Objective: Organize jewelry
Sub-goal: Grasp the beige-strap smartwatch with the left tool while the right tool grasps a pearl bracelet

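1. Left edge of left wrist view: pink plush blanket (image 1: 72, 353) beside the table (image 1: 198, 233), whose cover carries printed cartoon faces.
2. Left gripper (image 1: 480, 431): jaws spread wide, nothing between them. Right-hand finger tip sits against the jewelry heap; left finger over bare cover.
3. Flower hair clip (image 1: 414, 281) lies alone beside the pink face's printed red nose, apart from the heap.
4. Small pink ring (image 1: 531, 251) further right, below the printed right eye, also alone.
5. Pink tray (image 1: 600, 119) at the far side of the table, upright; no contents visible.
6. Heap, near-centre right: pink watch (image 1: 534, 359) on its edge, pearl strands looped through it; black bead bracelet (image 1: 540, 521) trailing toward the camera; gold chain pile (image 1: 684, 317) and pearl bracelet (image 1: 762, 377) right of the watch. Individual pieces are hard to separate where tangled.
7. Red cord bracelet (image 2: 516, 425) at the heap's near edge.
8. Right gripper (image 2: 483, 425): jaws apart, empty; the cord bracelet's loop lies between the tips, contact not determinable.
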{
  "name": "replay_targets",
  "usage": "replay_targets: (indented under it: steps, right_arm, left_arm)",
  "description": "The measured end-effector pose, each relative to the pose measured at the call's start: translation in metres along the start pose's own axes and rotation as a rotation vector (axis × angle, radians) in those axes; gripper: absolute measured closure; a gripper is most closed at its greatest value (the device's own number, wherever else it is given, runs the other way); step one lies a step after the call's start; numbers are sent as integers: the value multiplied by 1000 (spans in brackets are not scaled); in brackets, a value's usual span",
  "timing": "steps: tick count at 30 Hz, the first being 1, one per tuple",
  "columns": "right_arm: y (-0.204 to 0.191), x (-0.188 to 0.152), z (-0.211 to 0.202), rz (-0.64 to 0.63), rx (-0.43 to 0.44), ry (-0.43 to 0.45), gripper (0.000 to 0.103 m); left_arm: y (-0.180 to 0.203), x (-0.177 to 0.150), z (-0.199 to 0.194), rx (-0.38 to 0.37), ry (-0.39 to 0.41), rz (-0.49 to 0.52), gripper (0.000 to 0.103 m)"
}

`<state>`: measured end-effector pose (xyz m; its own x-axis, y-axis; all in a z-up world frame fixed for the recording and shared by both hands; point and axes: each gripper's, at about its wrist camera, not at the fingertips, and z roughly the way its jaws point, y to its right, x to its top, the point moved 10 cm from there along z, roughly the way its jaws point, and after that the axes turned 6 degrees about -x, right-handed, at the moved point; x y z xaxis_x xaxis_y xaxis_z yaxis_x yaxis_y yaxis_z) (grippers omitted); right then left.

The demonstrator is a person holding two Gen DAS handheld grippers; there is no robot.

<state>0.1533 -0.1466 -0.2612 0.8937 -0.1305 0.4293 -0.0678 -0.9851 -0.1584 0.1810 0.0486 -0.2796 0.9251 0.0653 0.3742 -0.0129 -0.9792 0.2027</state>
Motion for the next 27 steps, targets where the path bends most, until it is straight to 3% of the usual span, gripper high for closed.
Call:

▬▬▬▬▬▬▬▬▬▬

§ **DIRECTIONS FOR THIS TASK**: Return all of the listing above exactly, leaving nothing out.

§ **RESPONSE**:
Objective: Organize jewelry
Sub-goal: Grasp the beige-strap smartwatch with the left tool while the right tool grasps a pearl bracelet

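1. Left edge of left wrist view: pink plush blanket (image 1: 72, 353) beside the table (image 1: 198, 233), whose cover carries printed cartoon faces.
2. Left gripper (image 1: 480, 431): jaws spread wide, nothing between them. Right-hand finger tip sits against the jewelry heap; left finger over bare cover.
3. Flower hair clip (image 1: 414, 281) lies alone beside the pink face's printed red nose, apart from the heap.
4. Small pink ring (image 1: 531, 251) further right, below the printed right eye, also alone.
5. Pink tray (image 1: 600, 119) at the far side of the table, upright; no contents visible.
6. Heap, near-centre right: pink watch (image 1: 534, 359) on its edge, pearl strands looped through it; black bead bracelet (image 1: 540, 521) trailing toward the camera; gold chain pile (image 1: 684, 317) and pearl bracelet (image 1: 762, 377) right of the watch. Individual pieces are hard to separate where tangled.
7. Red cord bracelet (image 2: 516, 425) at the heap's near edge.
8. Right gripper (image 2: 483, 425): jaws apart, empty; the cord bracelet's loop lies between the tips, contact not determinable.
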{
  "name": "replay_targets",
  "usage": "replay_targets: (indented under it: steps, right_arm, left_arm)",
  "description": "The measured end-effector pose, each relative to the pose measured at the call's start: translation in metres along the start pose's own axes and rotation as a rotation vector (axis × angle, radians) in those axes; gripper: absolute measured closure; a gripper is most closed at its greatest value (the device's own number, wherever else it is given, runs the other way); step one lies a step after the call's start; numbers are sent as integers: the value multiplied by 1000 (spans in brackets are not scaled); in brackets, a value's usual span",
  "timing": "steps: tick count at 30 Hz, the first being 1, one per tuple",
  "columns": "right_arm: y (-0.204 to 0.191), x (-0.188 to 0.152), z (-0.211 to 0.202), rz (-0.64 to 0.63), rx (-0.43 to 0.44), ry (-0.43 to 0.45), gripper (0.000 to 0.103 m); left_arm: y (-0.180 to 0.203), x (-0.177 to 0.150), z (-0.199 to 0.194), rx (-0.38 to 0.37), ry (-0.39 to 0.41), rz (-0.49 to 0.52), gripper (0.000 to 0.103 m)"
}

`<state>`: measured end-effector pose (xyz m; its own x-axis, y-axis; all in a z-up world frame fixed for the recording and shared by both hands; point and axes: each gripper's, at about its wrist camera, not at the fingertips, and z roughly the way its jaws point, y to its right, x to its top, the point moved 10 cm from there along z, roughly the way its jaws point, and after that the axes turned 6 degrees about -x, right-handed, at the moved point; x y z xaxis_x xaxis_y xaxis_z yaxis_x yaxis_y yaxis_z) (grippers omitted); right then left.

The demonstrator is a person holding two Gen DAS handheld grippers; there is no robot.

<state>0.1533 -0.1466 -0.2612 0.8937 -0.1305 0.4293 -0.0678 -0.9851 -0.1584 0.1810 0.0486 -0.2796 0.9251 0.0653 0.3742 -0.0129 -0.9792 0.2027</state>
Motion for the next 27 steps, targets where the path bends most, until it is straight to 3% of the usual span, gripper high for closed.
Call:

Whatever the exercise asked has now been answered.